YOUR COUNTY.
YOUR BUSINESS JOURNAL.
 









Published January 2003

Locke sets tone with budget to return state to prosperity

By Don Brunell
Guest Editorial

While no family or business relishes sacrificing because it has a limited amount of money, neither do governors. Gov. Locke’s budget proposal released in December attempts to deal with the realities of living with $2.4 billion in lower state revenues for the next two years in hopes our state’s struggling economy will rebound.

Families and our state’s employers — the job providers — are suffering through a prolonged recession and have to cut back on expenses and lay off workers because the money just isn’t there.

The reality of our state’s revenue situation is agonizing for the governor and legislators, and they are faced with some very difficult choices. We here at the Association of Washington Business think the governor is taking the right approach in facing up to those tough decisions early.

The proposed 2003-05 biennial budget would wipe out the revenue while attempting to fund essential state services. Former Gov. Booth Gardner summed up the situation best when he said every state program has a constituency and a need, but Locke is faced with what the state has to do to survive. It is a difficult situation that no governor relishes.

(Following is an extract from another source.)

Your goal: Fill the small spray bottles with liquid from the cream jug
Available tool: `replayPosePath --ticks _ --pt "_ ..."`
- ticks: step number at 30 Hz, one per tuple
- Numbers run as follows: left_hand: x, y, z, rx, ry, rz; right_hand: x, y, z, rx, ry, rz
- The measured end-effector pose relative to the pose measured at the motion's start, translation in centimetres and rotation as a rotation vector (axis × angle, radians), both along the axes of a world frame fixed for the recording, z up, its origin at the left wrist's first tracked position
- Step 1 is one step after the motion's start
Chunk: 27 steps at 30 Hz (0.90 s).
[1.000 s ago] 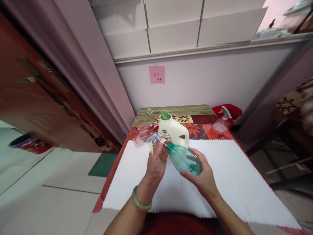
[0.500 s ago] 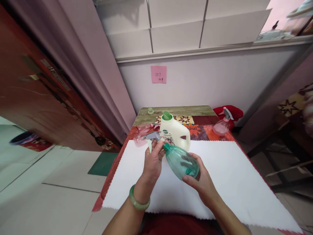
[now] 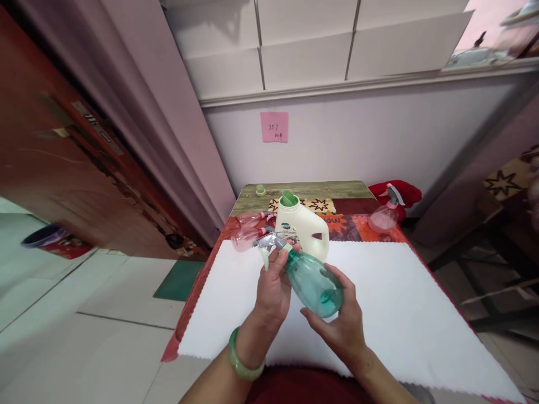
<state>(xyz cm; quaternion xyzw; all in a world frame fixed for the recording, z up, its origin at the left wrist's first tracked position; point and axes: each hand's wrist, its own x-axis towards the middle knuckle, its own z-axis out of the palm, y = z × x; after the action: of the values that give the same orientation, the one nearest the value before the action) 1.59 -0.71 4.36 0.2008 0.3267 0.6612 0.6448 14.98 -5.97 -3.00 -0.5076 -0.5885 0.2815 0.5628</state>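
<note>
A clear green spray bottle (image 3: pixel 314 282) is held tilted above the white cloth (image 3: pixel 391 314). My right hand (image 3: pixel 339 322) cups its body from below. My left hand (image 3: pixel 273 286), with a green bangle on the wrist, is closed around the grey and pale-green trigger head (image 3: pixel 269 246) at the bottle's neck. Just behind stands a white detergent jug (image 3: pixel 301 227) with an open green spout.
Two pink spray bottle bodies (image 3: pixel 246 233) lie at the table's left, behind the cloth. A pink spray bottle (image 3: pixel 384 216) stands at the back right beside something red. A green cap (image 3: pixel 260 190) sits at the far edge. A pink note (image 3: pixel 274 127) is on the wall.
Both hands and the green bottle dipped slightly toward me, and the bottle's body turned a little in my right hand. My left hand stays on the trigger head.
</note>
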Motion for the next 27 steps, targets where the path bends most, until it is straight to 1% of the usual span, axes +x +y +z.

Employers and families in Washington have been in a survival mode for about two years. We’ve lost over 60,000 manufacturing jobs, and the recovery is slow. Many jobs will not come back when the recession is over.

Locke has realized that structural changes are occurring in our economy. Companies have had to become more competitive to survive, and that means they have to produce more products and services at a lower cost with fewer people. If they don’t, a foreign competitor runs them out of business, and there are no jobs and no tax revenues for the state.

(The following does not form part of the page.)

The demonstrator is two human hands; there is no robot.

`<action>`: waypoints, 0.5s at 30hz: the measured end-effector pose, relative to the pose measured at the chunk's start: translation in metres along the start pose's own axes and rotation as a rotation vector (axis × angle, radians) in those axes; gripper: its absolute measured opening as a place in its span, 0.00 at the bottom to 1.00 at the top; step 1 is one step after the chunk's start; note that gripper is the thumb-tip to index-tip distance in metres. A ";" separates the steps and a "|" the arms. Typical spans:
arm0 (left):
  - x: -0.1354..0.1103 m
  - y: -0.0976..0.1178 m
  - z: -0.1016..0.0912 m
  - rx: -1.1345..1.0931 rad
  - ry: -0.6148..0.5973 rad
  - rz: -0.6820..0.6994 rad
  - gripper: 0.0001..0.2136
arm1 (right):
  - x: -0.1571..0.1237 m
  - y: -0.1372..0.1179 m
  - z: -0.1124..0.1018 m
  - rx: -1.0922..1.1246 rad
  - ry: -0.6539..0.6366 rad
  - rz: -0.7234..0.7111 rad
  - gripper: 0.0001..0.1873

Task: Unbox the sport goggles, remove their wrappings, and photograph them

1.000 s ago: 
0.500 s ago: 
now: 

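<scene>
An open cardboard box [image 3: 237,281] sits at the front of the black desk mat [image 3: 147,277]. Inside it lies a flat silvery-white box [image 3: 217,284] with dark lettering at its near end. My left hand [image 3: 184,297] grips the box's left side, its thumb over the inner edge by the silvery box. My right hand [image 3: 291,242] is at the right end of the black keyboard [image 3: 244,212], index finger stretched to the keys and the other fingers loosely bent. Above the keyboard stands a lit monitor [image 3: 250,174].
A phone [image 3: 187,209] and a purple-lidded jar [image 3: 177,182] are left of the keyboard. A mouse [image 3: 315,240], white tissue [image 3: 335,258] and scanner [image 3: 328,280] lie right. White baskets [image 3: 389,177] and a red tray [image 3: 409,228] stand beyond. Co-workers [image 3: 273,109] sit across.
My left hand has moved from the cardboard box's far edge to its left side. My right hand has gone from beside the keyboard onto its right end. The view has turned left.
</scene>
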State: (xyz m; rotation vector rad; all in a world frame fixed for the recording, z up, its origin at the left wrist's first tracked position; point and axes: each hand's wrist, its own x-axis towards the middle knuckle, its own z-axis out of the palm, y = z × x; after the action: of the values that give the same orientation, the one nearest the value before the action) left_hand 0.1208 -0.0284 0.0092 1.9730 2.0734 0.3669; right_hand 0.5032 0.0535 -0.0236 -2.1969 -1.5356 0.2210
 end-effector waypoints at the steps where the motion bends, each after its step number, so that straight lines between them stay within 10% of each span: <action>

The AWB supports the recommendations of the Governor’s Competitiveness Council as well as the work of his Priorities of Government. Both have recognized that Washington has high unemployment and faces a growing competitive disadvantage.

With employers facing a 29 percent increase in workers’ compensation and a 15 percent hike in unemployment insurance costs starting in January, a huge tax increase would be a “job killer.”

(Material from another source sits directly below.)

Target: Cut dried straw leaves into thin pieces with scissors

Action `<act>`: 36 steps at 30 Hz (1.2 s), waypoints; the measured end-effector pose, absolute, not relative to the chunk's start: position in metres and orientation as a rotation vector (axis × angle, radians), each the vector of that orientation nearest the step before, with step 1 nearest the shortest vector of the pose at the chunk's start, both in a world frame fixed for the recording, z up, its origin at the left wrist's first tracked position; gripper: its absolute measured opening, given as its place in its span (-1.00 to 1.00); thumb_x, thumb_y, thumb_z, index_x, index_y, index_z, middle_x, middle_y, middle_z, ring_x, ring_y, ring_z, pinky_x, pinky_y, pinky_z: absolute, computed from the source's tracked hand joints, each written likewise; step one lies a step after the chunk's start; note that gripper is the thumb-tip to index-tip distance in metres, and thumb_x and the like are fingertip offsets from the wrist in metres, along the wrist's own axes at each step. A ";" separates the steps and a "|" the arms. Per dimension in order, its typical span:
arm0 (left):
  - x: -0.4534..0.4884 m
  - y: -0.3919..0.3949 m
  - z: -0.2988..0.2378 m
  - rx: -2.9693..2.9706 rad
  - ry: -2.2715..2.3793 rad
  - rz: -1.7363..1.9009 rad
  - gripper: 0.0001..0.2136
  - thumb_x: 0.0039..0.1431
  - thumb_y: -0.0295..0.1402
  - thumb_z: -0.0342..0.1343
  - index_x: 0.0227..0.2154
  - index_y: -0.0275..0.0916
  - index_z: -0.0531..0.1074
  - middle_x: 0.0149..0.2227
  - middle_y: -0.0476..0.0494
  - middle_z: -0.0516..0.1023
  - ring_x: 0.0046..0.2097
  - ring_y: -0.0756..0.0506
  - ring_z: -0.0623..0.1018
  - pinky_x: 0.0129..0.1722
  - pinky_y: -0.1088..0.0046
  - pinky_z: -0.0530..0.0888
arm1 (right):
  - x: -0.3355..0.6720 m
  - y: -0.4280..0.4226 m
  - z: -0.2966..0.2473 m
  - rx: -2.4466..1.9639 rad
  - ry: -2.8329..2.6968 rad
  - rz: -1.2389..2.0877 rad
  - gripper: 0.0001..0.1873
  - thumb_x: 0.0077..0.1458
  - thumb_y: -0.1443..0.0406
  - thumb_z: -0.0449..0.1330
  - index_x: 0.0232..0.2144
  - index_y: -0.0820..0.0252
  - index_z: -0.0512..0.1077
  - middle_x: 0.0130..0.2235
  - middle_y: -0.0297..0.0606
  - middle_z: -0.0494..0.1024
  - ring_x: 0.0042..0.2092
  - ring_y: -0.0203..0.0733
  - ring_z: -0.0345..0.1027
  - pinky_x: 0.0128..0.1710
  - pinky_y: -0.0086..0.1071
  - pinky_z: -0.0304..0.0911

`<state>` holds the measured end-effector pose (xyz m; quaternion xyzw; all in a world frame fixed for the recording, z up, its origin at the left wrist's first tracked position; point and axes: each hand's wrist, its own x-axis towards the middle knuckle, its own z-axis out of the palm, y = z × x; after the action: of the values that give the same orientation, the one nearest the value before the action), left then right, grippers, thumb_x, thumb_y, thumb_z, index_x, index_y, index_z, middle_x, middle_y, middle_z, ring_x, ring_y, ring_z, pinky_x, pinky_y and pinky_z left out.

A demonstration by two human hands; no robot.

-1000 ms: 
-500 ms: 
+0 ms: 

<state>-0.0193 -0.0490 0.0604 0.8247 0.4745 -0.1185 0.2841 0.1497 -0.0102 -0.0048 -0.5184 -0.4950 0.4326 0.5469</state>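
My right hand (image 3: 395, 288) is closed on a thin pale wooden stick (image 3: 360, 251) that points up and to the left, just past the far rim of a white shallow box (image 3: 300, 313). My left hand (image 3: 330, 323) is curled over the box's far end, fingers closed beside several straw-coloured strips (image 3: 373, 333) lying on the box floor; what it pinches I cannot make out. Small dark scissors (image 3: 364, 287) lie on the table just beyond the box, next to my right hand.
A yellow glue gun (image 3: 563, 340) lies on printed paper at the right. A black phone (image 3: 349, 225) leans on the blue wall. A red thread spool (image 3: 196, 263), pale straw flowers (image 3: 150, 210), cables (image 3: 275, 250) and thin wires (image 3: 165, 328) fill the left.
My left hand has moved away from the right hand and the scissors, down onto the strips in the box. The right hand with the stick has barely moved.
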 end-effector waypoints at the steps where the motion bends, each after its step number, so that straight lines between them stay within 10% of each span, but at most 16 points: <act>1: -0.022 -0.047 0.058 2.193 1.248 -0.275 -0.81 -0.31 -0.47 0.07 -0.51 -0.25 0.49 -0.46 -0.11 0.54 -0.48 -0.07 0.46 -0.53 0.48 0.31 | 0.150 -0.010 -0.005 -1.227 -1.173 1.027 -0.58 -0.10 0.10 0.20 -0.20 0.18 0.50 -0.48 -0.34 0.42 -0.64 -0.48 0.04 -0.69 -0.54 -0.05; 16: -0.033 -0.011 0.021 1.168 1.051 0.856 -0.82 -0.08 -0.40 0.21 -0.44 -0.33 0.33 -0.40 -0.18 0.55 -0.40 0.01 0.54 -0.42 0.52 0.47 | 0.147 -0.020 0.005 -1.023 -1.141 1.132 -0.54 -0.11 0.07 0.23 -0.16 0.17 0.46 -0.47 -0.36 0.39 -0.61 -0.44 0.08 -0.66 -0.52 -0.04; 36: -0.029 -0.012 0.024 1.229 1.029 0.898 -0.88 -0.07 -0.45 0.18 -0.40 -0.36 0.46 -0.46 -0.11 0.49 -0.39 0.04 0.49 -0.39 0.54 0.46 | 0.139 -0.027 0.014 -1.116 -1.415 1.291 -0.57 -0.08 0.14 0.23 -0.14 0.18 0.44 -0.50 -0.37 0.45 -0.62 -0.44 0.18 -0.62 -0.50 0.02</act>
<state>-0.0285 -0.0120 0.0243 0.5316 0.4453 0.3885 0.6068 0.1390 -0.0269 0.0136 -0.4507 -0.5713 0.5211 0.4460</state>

A tax increase even larger than the Legislature passed in 1993 would be necessary if lawmakers simply try to fund government the way they traditionally do. We can no longer just add on to government spending to adjust for inflation and other additional costs. We just can’t afford the size of government we have today.

If the Legislature did impose new taxes instead of following the governor’s lead, the AWB believes the bulk of those taxes would fall on employers. In Washington, businesses pay about half of the state and local taxes compared with the national average of about one-third.

In the end, the job providers would feel the brunt of the new taxes.

We are in a very precarious situation, and we are going to work to make sure our state roars back when the economy turns. We believe the private sector must lead the state back to recovery.

We need to all recognize that we are going to lose something, but in the end, we’ll lose a whole lot more if we don’t face reality. The governor’s budget attempts to do that.

There is a lot of work ahead, but the governor should be commended for his courage in starting the budget process on the right foot.

Don Brunell is president of the Association of Washington Business, the state’s chamber of commerce and umbrella organization for more than 120 trade and professional associations. Its 3,700 members employ more than 600,000 workers in Washington state’s private sector.